* REQUIRED ACTION: Please tally the lines in the data below that include the string "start", and reply with only the total.
++++++
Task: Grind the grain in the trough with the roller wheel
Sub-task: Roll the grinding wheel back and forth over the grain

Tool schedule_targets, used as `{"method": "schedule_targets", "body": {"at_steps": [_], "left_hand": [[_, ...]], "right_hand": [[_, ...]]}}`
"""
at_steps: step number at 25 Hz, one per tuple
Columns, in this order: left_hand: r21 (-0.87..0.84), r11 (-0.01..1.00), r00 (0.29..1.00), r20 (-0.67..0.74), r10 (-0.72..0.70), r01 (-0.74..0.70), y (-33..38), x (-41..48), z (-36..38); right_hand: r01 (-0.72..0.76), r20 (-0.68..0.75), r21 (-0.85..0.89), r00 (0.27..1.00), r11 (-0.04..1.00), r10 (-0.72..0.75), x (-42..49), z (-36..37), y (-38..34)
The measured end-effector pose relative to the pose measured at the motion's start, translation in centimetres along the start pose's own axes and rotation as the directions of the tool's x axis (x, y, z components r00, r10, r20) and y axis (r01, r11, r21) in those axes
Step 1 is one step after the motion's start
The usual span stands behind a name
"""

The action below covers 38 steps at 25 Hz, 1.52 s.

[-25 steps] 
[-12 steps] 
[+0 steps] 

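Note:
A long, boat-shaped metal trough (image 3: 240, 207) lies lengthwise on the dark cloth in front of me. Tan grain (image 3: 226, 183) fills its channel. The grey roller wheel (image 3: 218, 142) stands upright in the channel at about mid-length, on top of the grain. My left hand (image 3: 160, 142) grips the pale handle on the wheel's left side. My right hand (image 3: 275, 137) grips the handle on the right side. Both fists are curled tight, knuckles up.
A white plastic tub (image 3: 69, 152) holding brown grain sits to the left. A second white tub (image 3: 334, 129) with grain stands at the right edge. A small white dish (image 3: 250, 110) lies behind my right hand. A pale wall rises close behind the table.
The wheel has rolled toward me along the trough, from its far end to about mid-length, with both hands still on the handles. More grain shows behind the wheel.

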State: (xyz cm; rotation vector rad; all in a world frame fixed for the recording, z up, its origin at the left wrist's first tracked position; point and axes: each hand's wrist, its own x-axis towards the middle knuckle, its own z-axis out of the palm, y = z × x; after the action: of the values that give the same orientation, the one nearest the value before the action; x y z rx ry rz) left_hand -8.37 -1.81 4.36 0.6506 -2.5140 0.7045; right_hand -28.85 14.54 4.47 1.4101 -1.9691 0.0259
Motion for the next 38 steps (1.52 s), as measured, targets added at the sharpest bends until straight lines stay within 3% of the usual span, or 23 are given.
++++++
* SOLVED PROBLEM: 2